Investing In Commercial Real Estate Can Be Complicated
The Economist recently printed a study that indicated the investment in residential homes in developed countries far outnumbered commercial real estate investments. It has been established that commercial investments amounted about $14 trillion dollars whereas residential investments had a much greater amount at about $48 trillion dollars. The intricacy of commercial real estate investing is most likely the leading cause for these findings.
Contrary to real estate, investments in goods and stocks are not based on geographical area. Real estate assumes a physical location and is [an elemental part] of the make-up of a specific area. Even though the investor may not be native the building always is.
The way a property is bought and sold, and how it is used is affected by the its actual location. For example, GTA real estate has been doing quite well despite the recent economic downturn. Commercial real estate is always bought to be used for a business purpose even though residential real estate can sometimes be used to run a business.
For example an investor may purchase a multi-unit building such as an apartment complex in the Burlington Real Estate market. To the residents of that property it is their home but in reality it is a commercial investment. The plot this building is built on is zoned specifically for that purpose. This will dictate its value, appraisal, financing options that are available to the investor, as well as maintenance issues and other factors.
Unlike purchasing residential homes, buying a commercial building will usually demand that the investor come up with a much larger down payment and enjoy better credit as commercial investing can be a greater lending risk. Commercial investing also necessitates the investor to take into account other important factors such as Gross Rent Multipliers and Capitalization rates.
Taking the building’s annual operating revenue and dividing it by the price paid will bring you the Capitalization or cap rate. A cap rate of 10% or more has historically been deemed a good one however because of the market’s increased tolerance to risk and approved lower return in recent years, a cap rate of 8% is acceptable. The Gross Rent Multiplier, or GRM, on the other hand is determined by dividing the property’s monthly operating income and dividing it by its acquisition price. These two figures along with comparables, assessed versus appraised worth, replacement costs and other factors are utilized to estimate the real worth of a commercial property.

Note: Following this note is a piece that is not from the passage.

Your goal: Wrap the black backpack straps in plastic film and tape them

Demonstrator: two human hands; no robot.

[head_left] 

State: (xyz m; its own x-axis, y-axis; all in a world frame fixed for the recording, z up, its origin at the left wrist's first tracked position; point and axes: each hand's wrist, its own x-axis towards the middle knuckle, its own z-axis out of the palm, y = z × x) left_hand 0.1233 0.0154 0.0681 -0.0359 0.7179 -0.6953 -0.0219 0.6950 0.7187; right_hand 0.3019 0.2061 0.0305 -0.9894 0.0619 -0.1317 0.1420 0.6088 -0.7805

Commercial real estate investing also demands more knowledge of such elements as legal issues, zoning, maintenance, commercial lending and leasing regulations to name a few that are not involved in the normal residential real estate transactions. Industrial sized heating and air conditioning, telephone and internet, sprinkler and security systems as well as electrical elements will be other factors to keep in mind when considering commercial investing. These can make insurance and maintenance not only more complex but more costly as well.
But all is not doom and gloom when considering commercial real estate investing. The willing investor who is not scared of risk can enjoy greater rewards. Even in periods of slow economy an investor can find opportunities to grow their real estate portfolio in preparation of the stronger economy that is on the horizon.